*EXERCISE DIRECTIONS*. Of the entries below, restate word for word only the section that runs from the line with "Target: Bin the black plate" to the line with "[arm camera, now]", counting both ends.

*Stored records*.
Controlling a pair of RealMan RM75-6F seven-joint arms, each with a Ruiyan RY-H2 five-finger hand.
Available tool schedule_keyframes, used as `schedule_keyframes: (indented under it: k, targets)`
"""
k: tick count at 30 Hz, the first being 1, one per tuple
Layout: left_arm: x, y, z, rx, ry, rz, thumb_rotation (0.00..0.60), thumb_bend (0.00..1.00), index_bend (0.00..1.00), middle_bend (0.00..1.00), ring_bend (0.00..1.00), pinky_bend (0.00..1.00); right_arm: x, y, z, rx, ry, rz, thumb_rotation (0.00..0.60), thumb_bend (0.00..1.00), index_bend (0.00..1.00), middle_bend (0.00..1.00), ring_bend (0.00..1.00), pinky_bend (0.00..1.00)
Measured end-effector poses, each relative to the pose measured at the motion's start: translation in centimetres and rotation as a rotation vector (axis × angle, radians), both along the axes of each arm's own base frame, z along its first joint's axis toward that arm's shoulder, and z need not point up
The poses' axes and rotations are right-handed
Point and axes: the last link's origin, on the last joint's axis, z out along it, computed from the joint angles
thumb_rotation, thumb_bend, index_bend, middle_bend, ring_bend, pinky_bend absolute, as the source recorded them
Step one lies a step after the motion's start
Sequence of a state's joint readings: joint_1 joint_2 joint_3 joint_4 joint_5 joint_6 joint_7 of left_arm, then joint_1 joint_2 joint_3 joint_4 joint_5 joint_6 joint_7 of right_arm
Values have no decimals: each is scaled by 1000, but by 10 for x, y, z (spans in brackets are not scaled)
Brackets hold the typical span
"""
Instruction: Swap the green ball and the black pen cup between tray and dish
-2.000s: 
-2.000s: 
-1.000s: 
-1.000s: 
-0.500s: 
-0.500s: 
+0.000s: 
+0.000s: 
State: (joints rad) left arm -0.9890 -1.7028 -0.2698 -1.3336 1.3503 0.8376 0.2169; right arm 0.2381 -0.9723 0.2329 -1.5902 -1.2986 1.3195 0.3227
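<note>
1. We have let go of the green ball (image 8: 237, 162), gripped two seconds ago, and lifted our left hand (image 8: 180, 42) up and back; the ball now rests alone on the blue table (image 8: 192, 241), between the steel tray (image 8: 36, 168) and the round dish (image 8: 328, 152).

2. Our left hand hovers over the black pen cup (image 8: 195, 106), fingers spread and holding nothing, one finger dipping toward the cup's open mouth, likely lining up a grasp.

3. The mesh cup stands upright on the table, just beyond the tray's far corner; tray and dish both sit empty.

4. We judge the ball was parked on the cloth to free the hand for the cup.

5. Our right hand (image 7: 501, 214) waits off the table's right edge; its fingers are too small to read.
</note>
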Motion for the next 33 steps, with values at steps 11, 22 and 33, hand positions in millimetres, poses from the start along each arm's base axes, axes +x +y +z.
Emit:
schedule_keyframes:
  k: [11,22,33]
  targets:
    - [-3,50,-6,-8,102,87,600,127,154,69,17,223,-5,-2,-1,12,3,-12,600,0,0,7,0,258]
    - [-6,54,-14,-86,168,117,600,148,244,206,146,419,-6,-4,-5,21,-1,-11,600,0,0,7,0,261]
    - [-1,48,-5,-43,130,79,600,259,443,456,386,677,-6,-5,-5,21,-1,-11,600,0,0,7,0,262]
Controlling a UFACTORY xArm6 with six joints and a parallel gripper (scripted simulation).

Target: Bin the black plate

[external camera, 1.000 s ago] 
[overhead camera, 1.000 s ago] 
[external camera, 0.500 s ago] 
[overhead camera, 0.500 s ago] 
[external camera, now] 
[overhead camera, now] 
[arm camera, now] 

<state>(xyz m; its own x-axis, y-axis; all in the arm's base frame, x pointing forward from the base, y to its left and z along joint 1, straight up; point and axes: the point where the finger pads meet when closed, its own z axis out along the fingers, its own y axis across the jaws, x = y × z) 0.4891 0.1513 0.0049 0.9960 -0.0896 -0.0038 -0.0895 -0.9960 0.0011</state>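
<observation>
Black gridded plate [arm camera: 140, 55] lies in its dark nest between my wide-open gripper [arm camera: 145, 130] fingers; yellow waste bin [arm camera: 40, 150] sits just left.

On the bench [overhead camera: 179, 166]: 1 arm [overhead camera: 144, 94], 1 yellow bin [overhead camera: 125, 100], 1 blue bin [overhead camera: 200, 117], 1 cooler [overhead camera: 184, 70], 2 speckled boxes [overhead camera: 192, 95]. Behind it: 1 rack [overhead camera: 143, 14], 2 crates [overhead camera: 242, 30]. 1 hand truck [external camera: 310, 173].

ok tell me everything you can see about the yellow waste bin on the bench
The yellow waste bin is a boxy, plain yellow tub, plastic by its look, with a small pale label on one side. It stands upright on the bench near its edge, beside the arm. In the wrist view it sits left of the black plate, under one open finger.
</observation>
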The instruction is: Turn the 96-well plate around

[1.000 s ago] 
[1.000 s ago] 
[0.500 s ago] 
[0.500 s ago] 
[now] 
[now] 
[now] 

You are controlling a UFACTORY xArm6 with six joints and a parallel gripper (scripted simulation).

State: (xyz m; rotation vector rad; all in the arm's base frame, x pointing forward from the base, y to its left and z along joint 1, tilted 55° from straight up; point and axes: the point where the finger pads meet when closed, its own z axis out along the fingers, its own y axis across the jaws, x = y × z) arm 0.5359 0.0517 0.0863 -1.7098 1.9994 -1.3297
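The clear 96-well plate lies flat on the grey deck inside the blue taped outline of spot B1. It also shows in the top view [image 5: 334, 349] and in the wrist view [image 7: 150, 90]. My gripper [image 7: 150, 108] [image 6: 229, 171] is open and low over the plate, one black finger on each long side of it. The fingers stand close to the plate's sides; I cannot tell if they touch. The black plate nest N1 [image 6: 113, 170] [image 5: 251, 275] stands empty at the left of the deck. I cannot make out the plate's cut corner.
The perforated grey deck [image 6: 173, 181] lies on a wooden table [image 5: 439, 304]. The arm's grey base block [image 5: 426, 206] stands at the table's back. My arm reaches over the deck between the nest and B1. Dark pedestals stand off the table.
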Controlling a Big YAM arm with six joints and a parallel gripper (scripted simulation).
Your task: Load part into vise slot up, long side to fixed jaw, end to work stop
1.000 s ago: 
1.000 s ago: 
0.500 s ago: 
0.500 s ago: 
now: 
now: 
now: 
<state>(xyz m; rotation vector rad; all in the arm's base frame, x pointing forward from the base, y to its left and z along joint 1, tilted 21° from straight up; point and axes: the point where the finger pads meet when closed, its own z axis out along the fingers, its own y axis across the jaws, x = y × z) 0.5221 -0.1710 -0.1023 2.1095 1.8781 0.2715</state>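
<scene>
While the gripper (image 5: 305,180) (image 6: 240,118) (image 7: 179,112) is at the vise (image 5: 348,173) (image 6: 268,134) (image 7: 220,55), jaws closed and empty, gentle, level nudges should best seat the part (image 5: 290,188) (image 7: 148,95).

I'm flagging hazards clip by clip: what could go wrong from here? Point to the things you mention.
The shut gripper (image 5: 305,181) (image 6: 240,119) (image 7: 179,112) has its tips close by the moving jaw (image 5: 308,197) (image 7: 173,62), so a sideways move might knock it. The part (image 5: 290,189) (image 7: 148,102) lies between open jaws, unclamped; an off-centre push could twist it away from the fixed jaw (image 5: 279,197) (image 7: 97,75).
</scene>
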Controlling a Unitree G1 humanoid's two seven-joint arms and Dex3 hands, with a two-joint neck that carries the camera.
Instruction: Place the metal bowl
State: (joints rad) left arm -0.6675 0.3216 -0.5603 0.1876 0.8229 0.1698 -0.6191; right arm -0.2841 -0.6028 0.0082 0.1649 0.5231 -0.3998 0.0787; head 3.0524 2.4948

*SOLUTION TO THIS TASK*.
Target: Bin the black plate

[external camera, 1.000 s ago] 
[overhead camera, 1.000 s ago] 
[external camera, 0.500 s ago] 
[overhead camera, 0.500 s ago] 
[external camera, now] 
[overhead camera, now] 
[arm camera, now] 

That is the complete output for this exercise.